# Memory card for mobile  16 GB



## Ronnie012 (Apr 2, 2015)

Planning to get one 16 Gb  or my Zenfone 5. Which brand is better - Sandisk or Samsung?

Samsung MicroSDHC 16 GB 48 MB/s Class 10 Evo - Samsung : Flipkart.com

*www.flipkart.com/sandisk-sdhc-16-g...MNU=&ref=ea955d3c-ac76-4244-9377-703ca6285294


And why is this one so cheap? Is it a good buy?
Transcend MicroSD Card 32 GB 20 MB/s Class 10 - Transcend : Flipkart.com


----------



## SaiyanGoku (Apr 2, 2015)

+1 to Samsung Evo and Sandisk Ultra.


----------



## Ronnie012 (Apr 2, 2015)

SaiyanGoku said:


> +1 to Samsung Evo and Sandisk Ultra.



What about this one? 
Transcend MicroSD Card 32 GB 20 MB/s Class 10 - Transcend : Flipkart.com

P.s - planning to buy it immediately.


----------



## SaiyanGoku (Apr 2, 2015)

Ronnie012 said:


> What about this one?
> Transcend MicroSD Card 32 GB 20 MB/s Class 10 - Transcend : Flipkart.com
> 
> P.s - planning to buy it immediately.


You did read the theoretical speeds mentioned in the product link itself, right?
Samsung mentions it to be 48 MB/s, while transcend 20 MB/s and you still want to buy transcend?


----------



## Ronnie012 (Apr 2, 2015)

SaiyanGoku said:


> You did read the theoretical speeds mentioned in the product link itself, right?
> Samsung mentions it to be 48 MB/s, while transcend 20 MB/s and you still want to buy transcend?



^Hmm, point noted. 

P.s -Also planning to get one OTG pen drive. Will this one suffice?
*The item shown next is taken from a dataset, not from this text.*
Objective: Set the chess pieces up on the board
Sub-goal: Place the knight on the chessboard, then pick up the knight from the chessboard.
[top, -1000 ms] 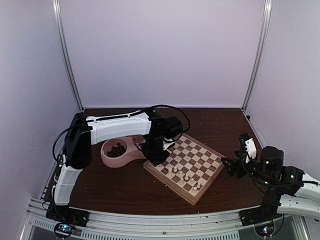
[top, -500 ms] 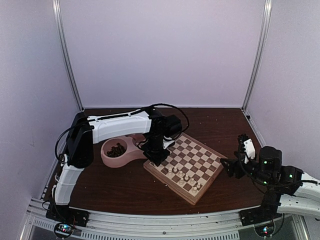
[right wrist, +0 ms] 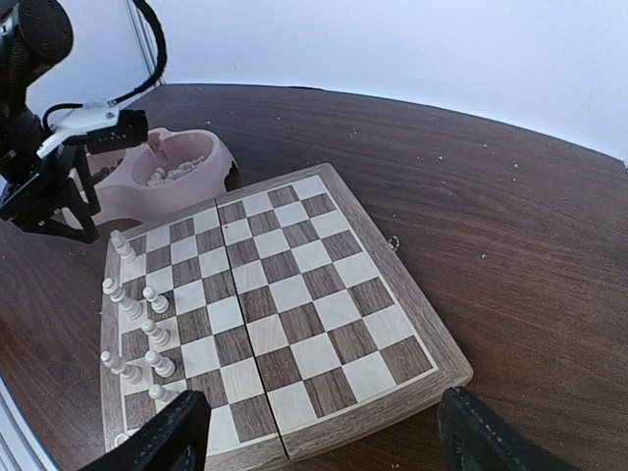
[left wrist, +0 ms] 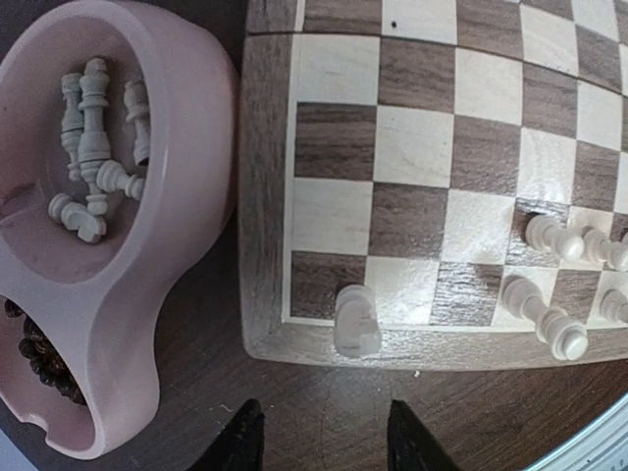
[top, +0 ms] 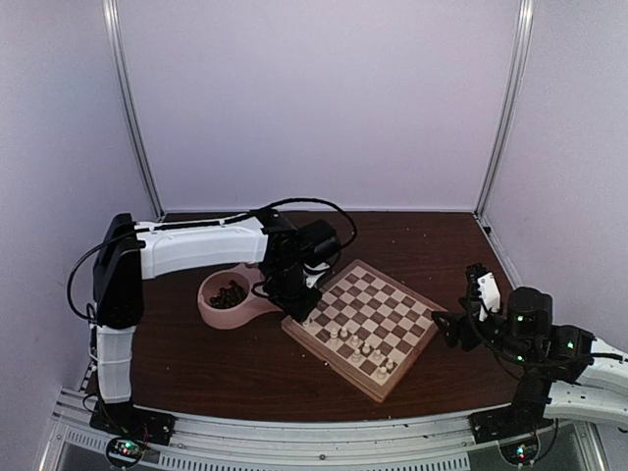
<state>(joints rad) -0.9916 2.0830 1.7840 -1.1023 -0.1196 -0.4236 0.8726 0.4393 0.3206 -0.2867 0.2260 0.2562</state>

Sandisk Ultra Dual 16 GB On-The-Go Pendrive - Sandisk : Flipkart.com


----------



## $hadow (Apr 3, 2015)

OTG are a good option. But there is a problem they will always stick out so if you are not someone who cares about it so go ahead and get one OTG. But if you care go for EVO class 10.


----------



## Ronnie012 (Apr 3, 2015)

Thanks. Bought the Samsung EVO 16 gb from Amazon. (Wanted to buy it from Flipkart, but in Flipkart warranty period was listed as only 1 year, but in Amazon it is 10 years!)


----------



## $hadow (Apr 4, 2015)

Ronnie012 said:


> Thanks. Bought the Samsung EVO 16 gb from Amazon. (Wanted to buy it from Flipkart, but in Flipkart warranty period was listed as only 1 year, but in Amazon it is 10 years!)



And I doubt it that they would give you that 10 years warranty. But still congo on your purchase.


----------



## Ronnie012 (Apr 6, 2015)

$hadow said:


> And I doubt it that they would give you that 10 years warranty. But still congo on your purchase.



Do you mean the warranty is void?


----------



## $hadow (Apr 6, 2015)

Ronnie012 said:


> Do you mean the warranty is void?



No not void, I mean who will remember that the card has that long warranty.


----------



## Ronnie012 (Apr 6, 2015)

$hadow said:


> No not void, I mean who will remember that the card has that long warranty.


Yup, 10 years is not needed.


----------



## $hadow (Apr 6, 2015)

Ronnie012 said:


> Yup, 10 years is not needed.



yeah you got my point


----------